Emancipando il maschio Armani ha cambiato di conseguenza anche l´immagine della donna, facendo affiorare la forma complementare che unisce l´uno all´altra. Quell´androginia sinuosa e sensuale che è in realtà il comune denominatore geometrico tra i due generi. proprio l´esprit de géométrie la forza di Giorgio Armani, la misura che gli consente di trovare la bellezza nella semplicità assoluta, nella sobrietà estrema, nei non-colori. Il suo grigio ineffabile dai toni zen. O il nero lampeggiante che ricorda gli abiti delle contadine di Scanno immortalate da Cartier Bresson. Questo talento del decostruzionismo ha dato alla moda i caratteri profondi del presente: flessibile, easy, metropolitano. Come la souplesse di Eric Clapton, il fascino di Richard Geere, l´understatement di Sean Connery. Tutti uomini Armani. E dunque testimonial dell´eleganza italiana. Fatta di una sprezzatura signorile da antico regime che mostra di trovarsi sorprendentemente a suo agio nella tarda modernità. Al punto da giocare spericolatamente con il kitsch uscendone vittoriosi e immacolati, come fanno Dolce e Gabbana. O da permettersi di usare materiali incongrui, come il nylon dei paracadute reso glamour da Miuccia Prada con una elegante irriverenza da baroni rampanti.
Tutto questo sarebbe impossibile senza un buon gusto di lunga durata, un istinto del bello quasi rabdomantico. Ancorato, anche senza mostrarlo, alla storia sartoriale italiana, quella che Ciro Paone, patron del marchio Kiton, porta nel mondo dal 1968, con ostinata devozione alla scuola napoletana del capo spalla.

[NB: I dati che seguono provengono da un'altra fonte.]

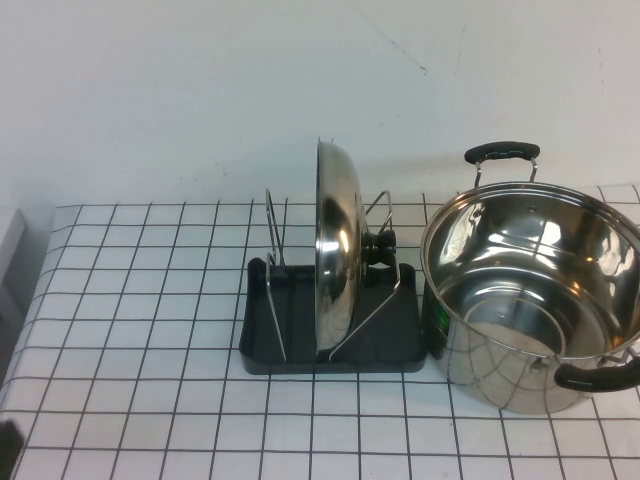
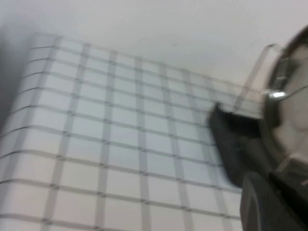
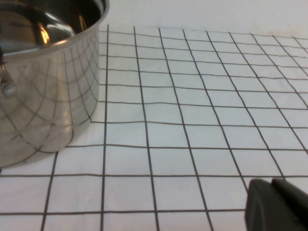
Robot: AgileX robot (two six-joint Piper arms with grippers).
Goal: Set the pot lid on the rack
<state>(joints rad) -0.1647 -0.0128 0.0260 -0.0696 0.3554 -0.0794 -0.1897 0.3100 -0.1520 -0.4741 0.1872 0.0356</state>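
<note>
The dark left gripper (image 2: 276,204) and dark right gripper (image 3: 279,207) are closed, apparently parked low.

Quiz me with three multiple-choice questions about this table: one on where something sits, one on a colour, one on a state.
1. Where is the pot lid?
A. On the pot
B. Standing on edge in the rack
C. Flat on the tablecloth

2. What colour is the lid's knob?
A. Red
B. White
C. Black

3. What is inside the pot?
A. Nothing
B. A ladle
C. The lid

Answers:
1 B, the lid stands upright between the wire loops.
2 C, the knob is dark against the steel and points toward the pot.
3 A, its bare steel bottom shows.

Both grippers, left and right, are shut and hold nothing, near the table's front.
</note>
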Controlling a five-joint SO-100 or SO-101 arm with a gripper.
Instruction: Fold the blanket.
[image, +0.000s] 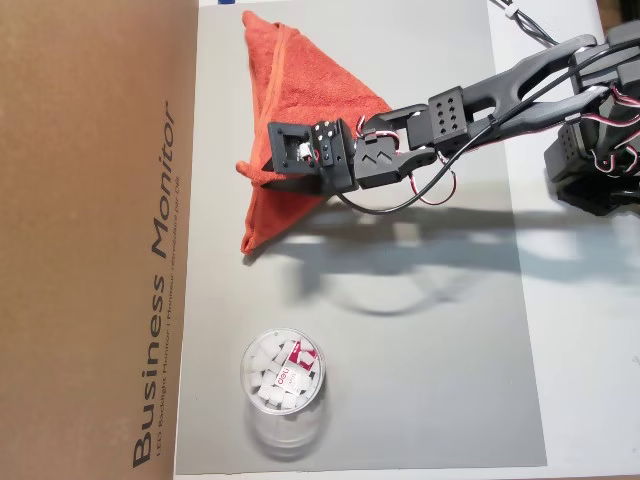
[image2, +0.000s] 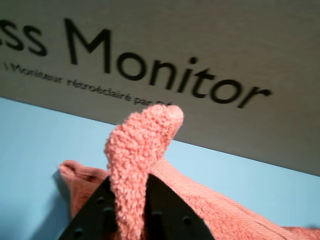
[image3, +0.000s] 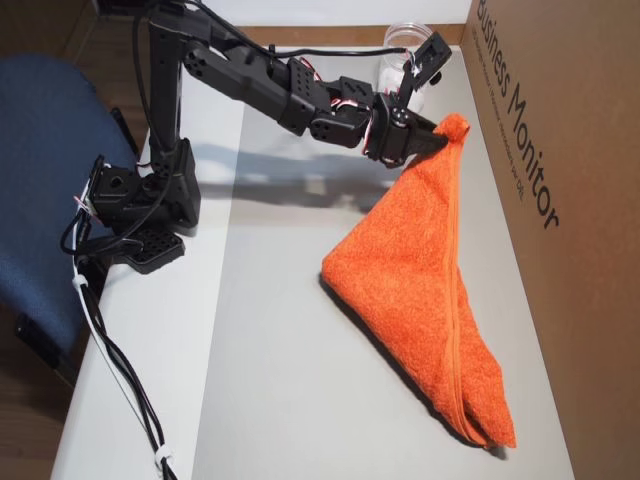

Nel laboratorio di Arzano, alle porte di Napoli, trecento sarti, suddivisi in gruppi di lavoro ad altissima specializzazione cuciono, rigorosamente a mano, i completi più esclusivi del mondo. Cinquanta pezzi unici al giorno, non ne esistono due uguali. Abiti per iniziati, li ha definiti il New Yorker. I santuari planetari dell´eleganza, dal bostoniano Louis al newyorkese Bergdorf Goodman si contendono queste Ferrari dell´abbigliamento stirate con ferri di inizio secolo e inumidite con l´acqua di una sorgente locale. così che la tradizione italiana della bella figura diventa aristocrazia del business.